= Exercise instructions =
Filter the entries that follow, copying every line in which the word "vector" appears.

*** Opening of Extracted information ***

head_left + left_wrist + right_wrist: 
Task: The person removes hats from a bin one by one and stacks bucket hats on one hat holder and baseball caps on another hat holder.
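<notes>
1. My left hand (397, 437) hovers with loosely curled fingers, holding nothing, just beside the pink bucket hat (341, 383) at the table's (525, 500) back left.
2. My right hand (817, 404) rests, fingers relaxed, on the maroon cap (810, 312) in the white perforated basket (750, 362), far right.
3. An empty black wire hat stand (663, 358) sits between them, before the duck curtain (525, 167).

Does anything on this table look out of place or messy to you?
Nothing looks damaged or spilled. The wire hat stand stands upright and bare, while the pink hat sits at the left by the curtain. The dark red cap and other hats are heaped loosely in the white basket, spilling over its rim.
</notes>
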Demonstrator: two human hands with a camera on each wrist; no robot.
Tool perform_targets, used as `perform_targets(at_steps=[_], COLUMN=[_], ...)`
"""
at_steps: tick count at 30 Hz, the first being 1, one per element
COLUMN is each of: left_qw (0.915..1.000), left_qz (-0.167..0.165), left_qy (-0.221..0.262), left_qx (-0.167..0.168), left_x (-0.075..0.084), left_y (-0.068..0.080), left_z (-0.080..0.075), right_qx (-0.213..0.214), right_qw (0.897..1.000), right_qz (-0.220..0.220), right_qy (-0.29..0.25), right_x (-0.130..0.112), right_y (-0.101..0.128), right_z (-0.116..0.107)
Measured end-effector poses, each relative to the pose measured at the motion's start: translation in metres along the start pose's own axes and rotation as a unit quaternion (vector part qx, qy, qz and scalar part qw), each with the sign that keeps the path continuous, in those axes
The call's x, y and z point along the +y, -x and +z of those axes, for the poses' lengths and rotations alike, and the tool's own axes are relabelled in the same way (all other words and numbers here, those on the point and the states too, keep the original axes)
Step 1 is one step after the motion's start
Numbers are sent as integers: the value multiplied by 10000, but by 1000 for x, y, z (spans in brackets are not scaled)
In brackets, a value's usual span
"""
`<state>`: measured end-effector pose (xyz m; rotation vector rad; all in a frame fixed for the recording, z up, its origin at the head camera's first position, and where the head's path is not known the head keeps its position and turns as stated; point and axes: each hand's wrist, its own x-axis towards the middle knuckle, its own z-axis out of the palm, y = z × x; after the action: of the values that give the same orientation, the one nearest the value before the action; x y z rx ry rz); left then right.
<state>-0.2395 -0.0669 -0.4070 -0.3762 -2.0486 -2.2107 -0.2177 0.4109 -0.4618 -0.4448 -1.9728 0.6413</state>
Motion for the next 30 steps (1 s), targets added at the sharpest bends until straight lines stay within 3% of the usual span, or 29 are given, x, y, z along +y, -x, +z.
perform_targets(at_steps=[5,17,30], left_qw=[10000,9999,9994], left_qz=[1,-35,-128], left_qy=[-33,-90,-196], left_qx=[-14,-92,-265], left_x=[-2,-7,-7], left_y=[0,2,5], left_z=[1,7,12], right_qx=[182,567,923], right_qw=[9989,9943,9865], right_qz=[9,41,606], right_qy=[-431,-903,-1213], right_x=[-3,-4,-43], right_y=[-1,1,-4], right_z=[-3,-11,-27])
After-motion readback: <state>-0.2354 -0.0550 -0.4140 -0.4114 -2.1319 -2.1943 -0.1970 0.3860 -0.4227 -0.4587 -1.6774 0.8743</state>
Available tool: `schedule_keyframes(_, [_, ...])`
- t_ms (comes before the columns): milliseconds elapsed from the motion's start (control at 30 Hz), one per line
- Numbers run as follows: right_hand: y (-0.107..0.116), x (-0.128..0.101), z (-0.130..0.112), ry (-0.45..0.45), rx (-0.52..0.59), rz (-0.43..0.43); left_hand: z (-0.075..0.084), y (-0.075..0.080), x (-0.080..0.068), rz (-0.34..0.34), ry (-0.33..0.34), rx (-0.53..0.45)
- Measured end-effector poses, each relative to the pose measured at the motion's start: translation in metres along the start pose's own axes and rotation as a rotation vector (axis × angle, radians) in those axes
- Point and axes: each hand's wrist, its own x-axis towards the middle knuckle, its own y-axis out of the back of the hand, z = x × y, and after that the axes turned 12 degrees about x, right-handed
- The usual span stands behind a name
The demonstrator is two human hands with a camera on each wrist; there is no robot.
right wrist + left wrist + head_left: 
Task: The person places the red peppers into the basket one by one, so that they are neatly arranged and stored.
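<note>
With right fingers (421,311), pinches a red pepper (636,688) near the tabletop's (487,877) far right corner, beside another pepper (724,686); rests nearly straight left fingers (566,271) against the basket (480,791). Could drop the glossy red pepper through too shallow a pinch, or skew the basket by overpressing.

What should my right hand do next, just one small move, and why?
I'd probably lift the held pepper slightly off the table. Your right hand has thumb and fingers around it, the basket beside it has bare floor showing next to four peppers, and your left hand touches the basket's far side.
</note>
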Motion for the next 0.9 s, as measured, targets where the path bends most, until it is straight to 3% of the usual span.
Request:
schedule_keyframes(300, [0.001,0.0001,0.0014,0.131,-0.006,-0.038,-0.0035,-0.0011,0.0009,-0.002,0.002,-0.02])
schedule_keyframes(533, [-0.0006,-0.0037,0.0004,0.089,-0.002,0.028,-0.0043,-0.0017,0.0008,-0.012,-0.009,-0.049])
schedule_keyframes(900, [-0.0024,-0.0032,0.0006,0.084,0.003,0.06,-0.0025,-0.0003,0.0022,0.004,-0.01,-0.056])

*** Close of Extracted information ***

= Answer =
Measured end-effector poses, each relative to the pose measured at the motion's start: translation in metres along the start pose's own axes and rotation as a unit quaternion (vector part qx, qy, qz and scalar part qw), each with the sign that keeps the path continuous, in those axes
`<state>`: measured end-effector pose (xyz m; rotation vector rad; all in a frame fixed for the recording, z up, its origin at the head camera's first position, and where the head's path is not known the head keeps its position and turns as stated; point and axes: each hand's wrist, its own x-axis towards the middle knuckle, its own z-axis out of the palm, y = z × x; after the action: of the values that give the same orientation, the one nearest the value before the action; x y z rx ry rz); left then right.
- Measured end-effector poses, each relative to the pose measured at the motion's start: translation in metres along the start pose's own axes and rotation as a rotation vector (axis × angle, radians) in those axes

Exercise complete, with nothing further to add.